The BBC version of the pre-speech release - why bother to have a speech at all when the main aim is to get media coverage twice: once when you issue the I am going to say and then the speech; perish the thought that something more interesting might happen and push you off the news - goes on to say:

It is commonly said about a 10th of hospital trusts are failing, although double that are actually not meeting all the essential standards set out by the Care Quality Commission. That leaves about 80% of trusts that are doing what they should. Some of these will be excellent - perhaps about 10-15% - and some will be striving to become excellent - perhaps a similar number. That leaves close to half that could be said to be stuck in the middle, coasting along.

Hitting the targets but missing the point is a well-turned phrase which must have cheered the speechwriter. It is only when you ask Who set the targets? that the reality dawns: it was, of course, Ministers. As so often - take Education as a very obvious example - if you give people boiled-down or simplified targets then they start delivering on those targets whether they make sense or not. If you set targets involving going up and down at the same time, we will find a way of doing so if that is what you say you want.

Policymakers want to set standards for Education and seem surprised when teachers teach to the test. This leads to complaints that teachers are in the wrong. Look in the mirror. Teachers may be missing the point but if you tell them that you will judge them by their ability to hit targets do not be surprised if they aim for those targets. The hint is in the word.

The interpretation of Excellence in Health is clearly following that of Mr Gove's Education department: achieving targets or being satisfactory means you are below par, coasting, not striving hard enough.

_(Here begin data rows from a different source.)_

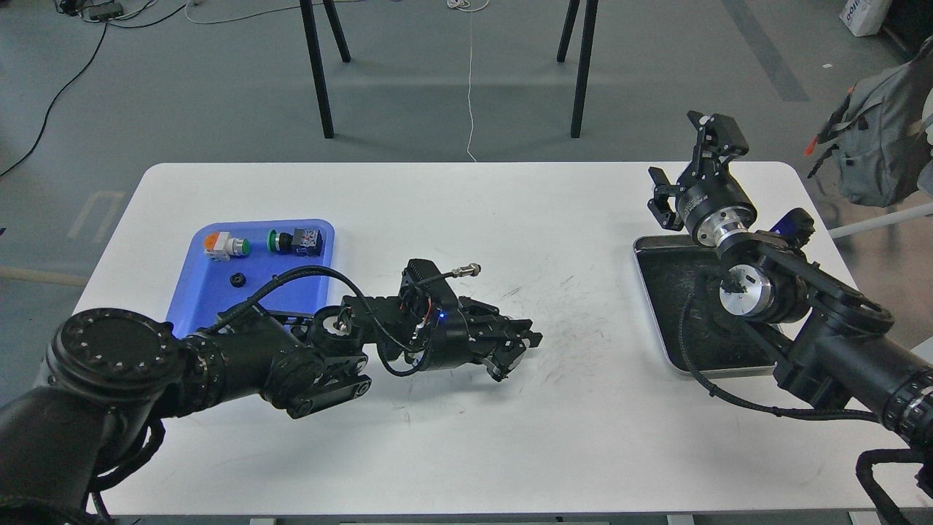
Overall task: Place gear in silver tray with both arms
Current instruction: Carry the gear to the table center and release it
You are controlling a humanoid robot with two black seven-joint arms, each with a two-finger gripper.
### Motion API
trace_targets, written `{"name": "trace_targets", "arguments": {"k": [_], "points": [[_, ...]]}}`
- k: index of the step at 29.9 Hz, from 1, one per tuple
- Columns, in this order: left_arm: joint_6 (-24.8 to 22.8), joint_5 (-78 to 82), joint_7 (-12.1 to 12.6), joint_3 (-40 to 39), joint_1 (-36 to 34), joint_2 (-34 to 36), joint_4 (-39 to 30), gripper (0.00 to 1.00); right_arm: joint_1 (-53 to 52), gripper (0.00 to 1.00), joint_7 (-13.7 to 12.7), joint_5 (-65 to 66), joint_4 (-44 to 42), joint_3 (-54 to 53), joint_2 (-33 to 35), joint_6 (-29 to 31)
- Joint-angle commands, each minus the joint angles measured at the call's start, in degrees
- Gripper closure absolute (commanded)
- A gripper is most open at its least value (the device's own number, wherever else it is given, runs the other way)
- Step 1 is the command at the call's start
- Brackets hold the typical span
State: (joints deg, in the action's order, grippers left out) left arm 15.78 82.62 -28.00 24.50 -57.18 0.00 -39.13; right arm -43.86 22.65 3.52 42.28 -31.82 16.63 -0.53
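Observation:
The silver tray (674, 295) lies at the table's right side, and its dark scratched floor shows bare where my right arm does not cover it. My right gripper (691, 166) stands over the tray's far edge, pointing away, open and empty. My left gripper (519, 355) hovers low over the scratched middle of the table, well left of the silver tray. Its dark fingers sit close together, and I cannot tell whether anything is between them. A small black gear (236, 280) lies in the blue tray (321, 281) at the left.
The blue tray also holds an orange-and-white push button (224, 246) and a green-capped black switch (295, 240). My left forearm crosses its near half. A grey backpack (878, 138) hangs off the right edge, and black stand legs (317, 73) are on the floor behind the table.

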Motion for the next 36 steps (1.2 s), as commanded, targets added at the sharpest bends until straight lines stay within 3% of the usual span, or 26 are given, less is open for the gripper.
{"name": "trace_targets", "arguments": {"k": [1,10,18,25,36], "points": [[0.1,0.1,0.0,0.0,0.1,0.0,-0.4,0.87,0.0,0.0,0.0,0.0,-0.2,0.0,0.0,0.1],[0.7,-0.3,0.0,-0.3,0.3,0.0,-0.6,0.86,0.2,0.0,0.0,0.0,-0.2,0.0,0.0,0.1],[0.7,-0.8,0.0,-0.7,1.1,0.0,-0.7,0.72,0.2,0.0,0.0,0.0,-0.2,0.0,0.0,0.1],[0.3,-2.2,0.0,-4.0,0.8,0.0,-5.6,0.5,0.1,0.0,0.0,0.0,-0.2,0.1,0.0,0.1],[0.3,-4.2,0.0,-9.3,0.8,0.0,-5.9,0.44,0.4,0.0,0.0,-0.1,0.3,0.2,0.0,0.1]]}}
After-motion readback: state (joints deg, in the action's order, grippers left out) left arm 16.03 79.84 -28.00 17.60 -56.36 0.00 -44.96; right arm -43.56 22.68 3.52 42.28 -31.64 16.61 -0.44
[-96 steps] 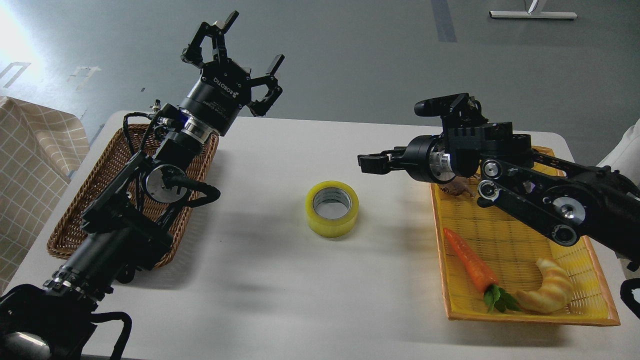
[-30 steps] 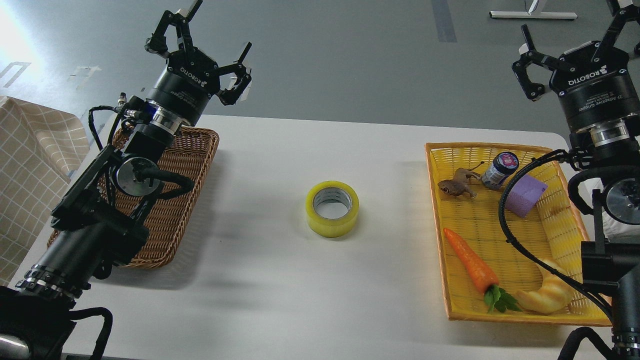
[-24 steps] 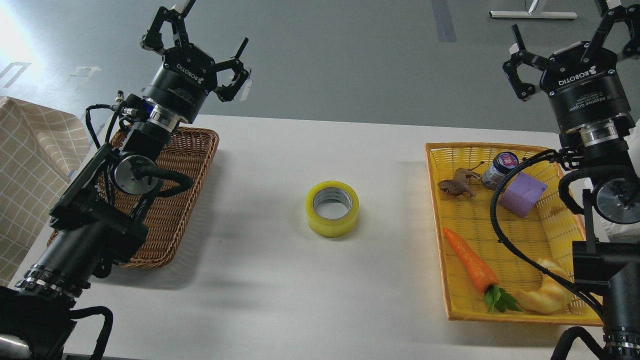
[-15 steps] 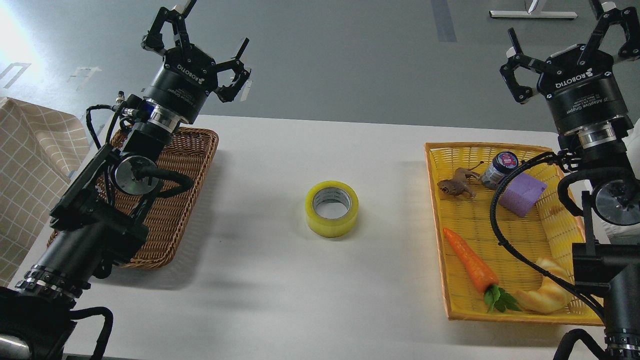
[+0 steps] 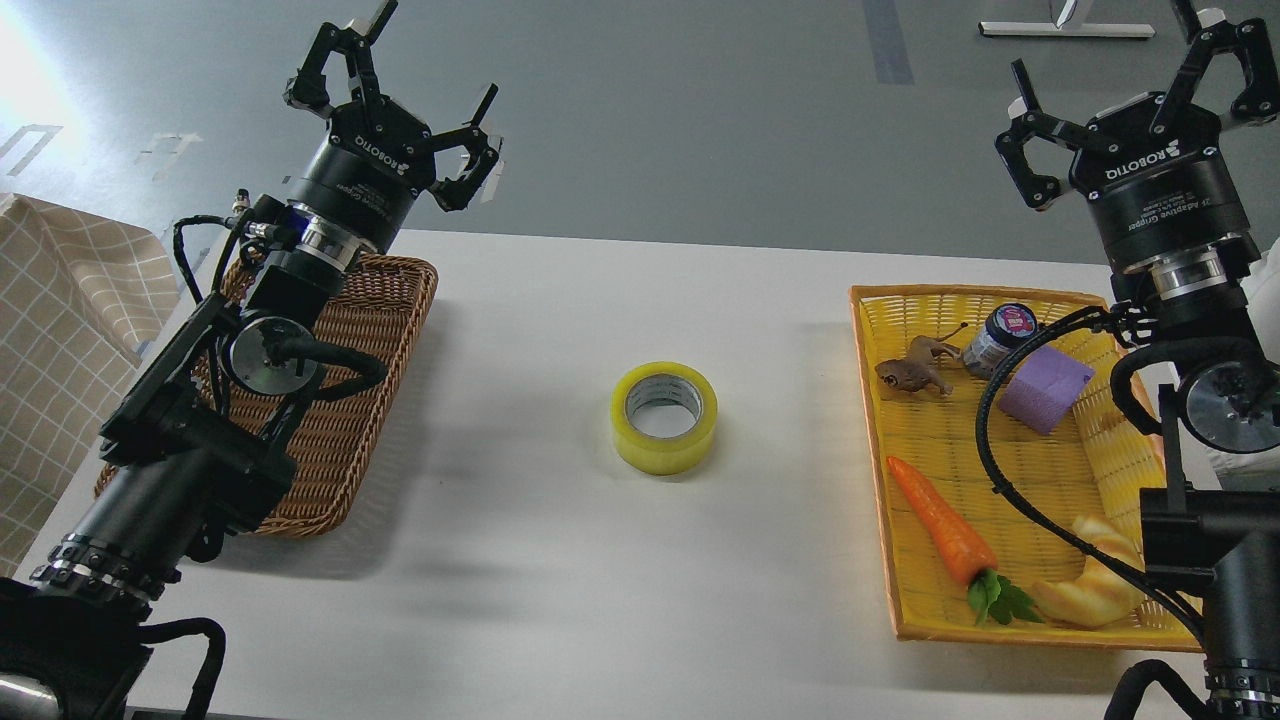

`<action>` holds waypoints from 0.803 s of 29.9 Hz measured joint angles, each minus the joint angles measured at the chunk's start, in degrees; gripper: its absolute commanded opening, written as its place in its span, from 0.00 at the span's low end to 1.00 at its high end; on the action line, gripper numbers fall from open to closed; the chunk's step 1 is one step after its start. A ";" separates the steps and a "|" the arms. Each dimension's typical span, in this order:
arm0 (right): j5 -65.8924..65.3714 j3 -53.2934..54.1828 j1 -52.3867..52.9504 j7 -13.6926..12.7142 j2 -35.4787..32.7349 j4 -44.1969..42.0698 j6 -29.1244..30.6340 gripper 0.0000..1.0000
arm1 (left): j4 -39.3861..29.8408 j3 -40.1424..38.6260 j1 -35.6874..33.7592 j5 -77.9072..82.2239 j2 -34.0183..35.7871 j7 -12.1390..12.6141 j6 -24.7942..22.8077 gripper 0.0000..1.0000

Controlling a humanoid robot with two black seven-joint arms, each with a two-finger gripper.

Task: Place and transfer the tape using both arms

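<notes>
The tape (image 5: 664,417), a yellow translucent roll with a grey-white core, lies flat near the middle of the white table (image 5: 560,560), hole up. My left gripper (image 5: 400,65) is raised at the far left above the wicker basket, fingers spread open and empty. My right gripper (image 5: 1130,70) is raised at the far right above the yellow tray, fingers spread open and empty. Both grippers are far from the tape and touch nothing.
A brown wicker basket (image 5: 390,300) sits at the left under my left arm. A yellow tray (image 5: 880,440) at the right holds a carrot (image 5: 940,520), a croissant (image 5: 1095,585), a purple block (image 5: 1045,390), a small jar (image 5: 1000,340) and a toy animal (image 5: 915,370). A checked cloth (image 5: 60,340) is at far left.
The right arm has swung from reaching low over the tray toward the tape to upright at the far right. The left gripper has drawn back to the left. The tape has not moved.
</notes>
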 measured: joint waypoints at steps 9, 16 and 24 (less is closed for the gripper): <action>0.00 -0.08 -0.38 0.03 -0.01 0.00 0.00 1.00 | 0.00 0.00 0.09 0.00 -0.16 -0.01 0.00 0.98; 0.00 -0.09 -0.69 0.03 -0.02 0.29 0.00 1.00 | -0.21 0.00 0.11 0.00 -0.30 -0.01 0.00 0.98; 0.00 -0.16 -0.73 0.03 0.05 0.34 0.00 1.00 | -1.13 -0.01 0.44 -0.18 -0.42 -0.02 0.00 0.98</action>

Is there a statistician in the house? When will someone explain the meaning of average: the concept that there are as many in the top half as there are in the bottom; that a normal distribution includes a large bulge in the middle. 

Or is it like some of our politicians and Orwell's animals where we are average, the other 95% are below average?

And just how intellectually insulting is the sentence: that leaves close to half that could be said to be stuck in the middle, coasting along. It is not even justified by the copy which appears to estimate the number that are excellent and the number striving, and then guesses at the proportion in the middle. Might this middle bunch not be actually trying their damnedest against almost impossible odds such as funding cuts and nonsensical government targets? Statistics tell us to expect them to be there. Oh no, they are coasting and missing the point. 

As someone called Jo Webber says people in the Health Service come to do the best they possibly can for patients. I am sure many do. How about celebrating their efforts instead of kicking them for once?
Wielding a vague stick vaguely in the direction of the enemy never improved anything. But it makes a good line for a cocktail party and good copy for the Daily Mail.